Les deux hommes se toisent, c’est du sérieux. Ils sont positionnés face à face, une cinquantaine de centimètres les séparent. C’est drôle, il semblerait que l’un soit le reflet dans le miroir de l’autre, mais avec cinquante ans de retard.

Le premier homme a encore un visage très juvénile malgré sa vingtaine bien tassée. Sa figure en lame de couteau à la pâleur fantomatique lui donne un air dangereux. Il ne sourit pas, la commissure droite de sa lèvre s’étire en un rictus insolent. Sa longue chevelure noire ébène mi- longue, impeccablement coiffée, est balayée par le petit vent qui aère la plage de Batroun en cette fin de journée. Le soleil couchant l’éclaire de reflets orangés, il est en cet instant terriblement attirant.

Le second a le regard clair, discrètement ridé aux coins des yeux. Il porte les cheveux plutôt longs, lui aussi, mais les siens s’épanouissent bien plus anarchiquement sur son crâne et sont aussi blancs que neige. Il est très grand et sec, il devait être sportif dans sa jeunesse, à coup sûr. Avec sa chemise à carreaux beige et bleu, son nez droit et sa cigarette au coin de la bouche, il a des petits airs de Clint Eastwood. Il lui manque un chapeau de cow-boy pour ressembler au gangster du far-west qu’il joue dans ses films. D’ailleurs, personne ne serait surpris qu’un virevoltant passe au milieu de cette scène de tension.

L’enjeu est important ce soir. Bien plus qu’il ne l’a été ces dernières années. Les badauds se massent, comme toujours sur la corniche à cette heure, et plus particulièrement autour des deux hommes qui n’ont cessé de se regarder en chiens de faïence depuis près d’une heure.

Le plus expérimenté est plutôt tranquille, il ne craint pas le coup fatal. A son âge, il ne craint plus grand-chose. Il a même hâte! Le plus jeune, lui, manque de cette qualité inhérente aux aînés, il est plus impatient, imprudent même. Quelques gouttes de sueur perlent le long de ses tempes. Est-ce la chaleur humide qui a écrasé la ville portuaire toute la journée? Est-ce la tension à son paroxysme qui alourdit l’atmosphère?

Il jette un œil anxieux sur ses munitions, encore quatre. Son adversaire n’en a plus que deux.

Et il aura suffi de trois minutes pour que le duel des deux hommes s’achève.

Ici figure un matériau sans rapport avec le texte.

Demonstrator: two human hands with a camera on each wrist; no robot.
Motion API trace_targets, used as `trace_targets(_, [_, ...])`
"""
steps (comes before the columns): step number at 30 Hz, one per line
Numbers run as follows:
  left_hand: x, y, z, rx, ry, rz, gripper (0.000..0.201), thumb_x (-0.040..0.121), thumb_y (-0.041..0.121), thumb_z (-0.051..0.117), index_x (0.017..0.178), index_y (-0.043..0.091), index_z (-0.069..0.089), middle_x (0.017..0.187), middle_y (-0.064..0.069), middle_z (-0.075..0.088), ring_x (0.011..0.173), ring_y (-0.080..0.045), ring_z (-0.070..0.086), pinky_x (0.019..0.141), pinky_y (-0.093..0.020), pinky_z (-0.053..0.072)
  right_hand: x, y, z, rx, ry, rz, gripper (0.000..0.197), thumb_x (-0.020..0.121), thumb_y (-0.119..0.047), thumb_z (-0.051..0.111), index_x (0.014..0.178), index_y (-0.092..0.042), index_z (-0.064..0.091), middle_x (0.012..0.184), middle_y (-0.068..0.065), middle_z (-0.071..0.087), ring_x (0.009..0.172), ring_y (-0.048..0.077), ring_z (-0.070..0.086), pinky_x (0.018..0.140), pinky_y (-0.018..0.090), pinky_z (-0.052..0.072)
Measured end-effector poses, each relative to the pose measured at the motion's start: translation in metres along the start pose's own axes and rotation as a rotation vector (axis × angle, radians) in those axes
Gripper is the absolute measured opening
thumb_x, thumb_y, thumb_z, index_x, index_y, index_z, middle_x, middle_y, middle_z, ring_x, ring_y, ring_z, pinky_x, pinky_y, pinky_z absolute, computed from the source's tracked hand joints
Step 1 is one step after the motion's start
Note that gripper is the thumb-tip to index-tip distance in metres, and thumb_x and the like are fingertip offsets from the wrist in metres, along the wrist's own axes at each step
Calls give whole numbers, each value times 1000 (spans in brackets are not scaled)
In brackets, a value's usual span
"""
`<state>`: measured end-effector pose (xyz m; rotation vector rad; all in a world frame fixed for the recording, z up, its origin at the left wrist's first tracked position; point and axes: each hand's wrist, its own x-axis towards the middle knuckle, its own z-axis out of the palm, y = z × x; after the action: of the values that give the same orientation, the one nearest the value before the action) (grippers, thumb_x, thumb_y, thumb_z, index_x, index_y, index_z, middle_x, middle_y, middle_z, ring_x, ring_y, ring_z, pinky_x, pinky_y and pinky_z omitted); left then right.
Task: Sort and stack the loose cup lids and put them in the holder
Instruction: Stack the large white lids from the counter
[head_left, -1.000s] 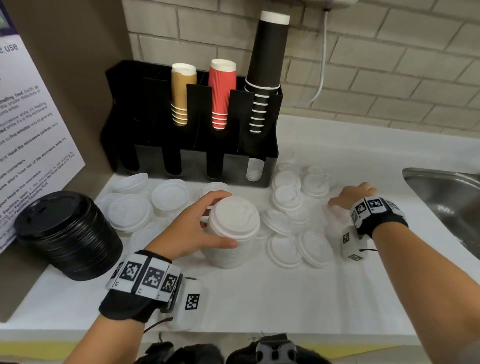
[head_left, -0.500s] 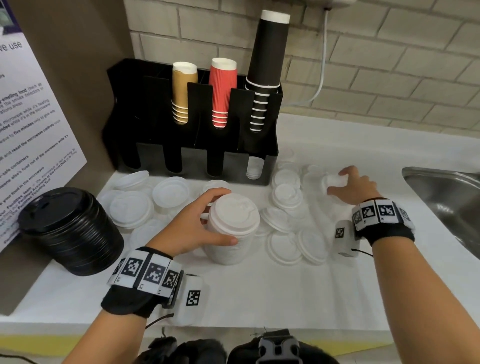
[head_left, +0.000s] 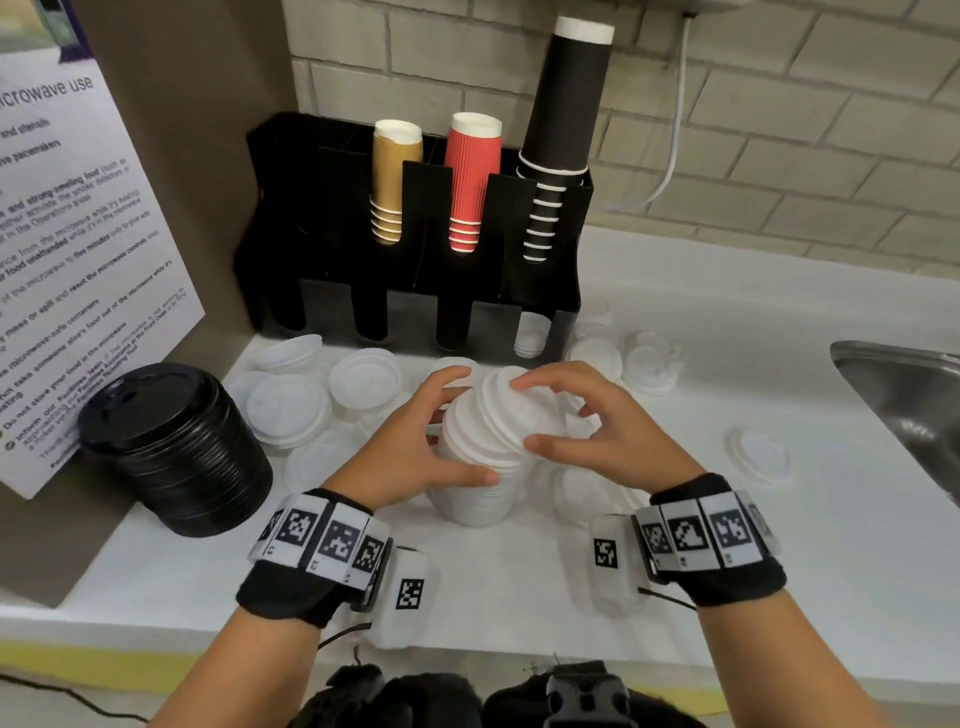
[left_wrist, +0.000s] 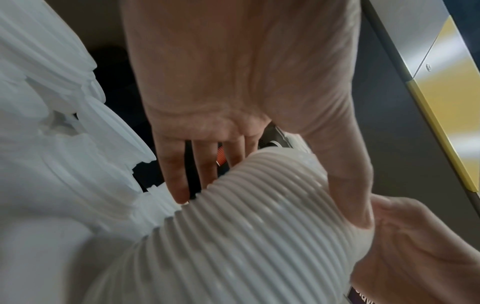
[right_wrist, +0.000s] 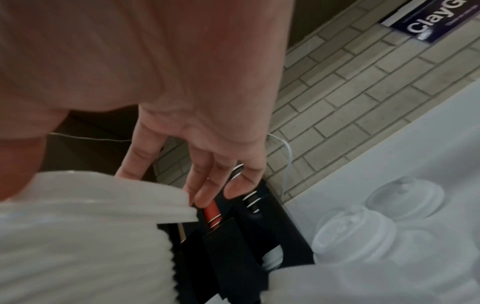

Encore perdu! Mais c’est pas vrai! Ziad n’arrivera donc jamais à battre son grand-père au backgammon!

Les deux hommes se sourient, Jeddo se lève et vient caresser de son poing la chevelure de son petit-fils. Jour de ses 25 ans ou non, ce n’est pas aujourd’hui qu’il gagnera la célèbre boîte de jeu de Jeddo, véritable joyau de marqueterie libanaise délicatement incrusté de nacre. Avec cette boîte, Jeddo n’a jamais perdu une seule partie.

Ziad a encore une année pour s’entraîner aux côtés du vieil homme et espérer remporter le trésor pour ses 26 ans.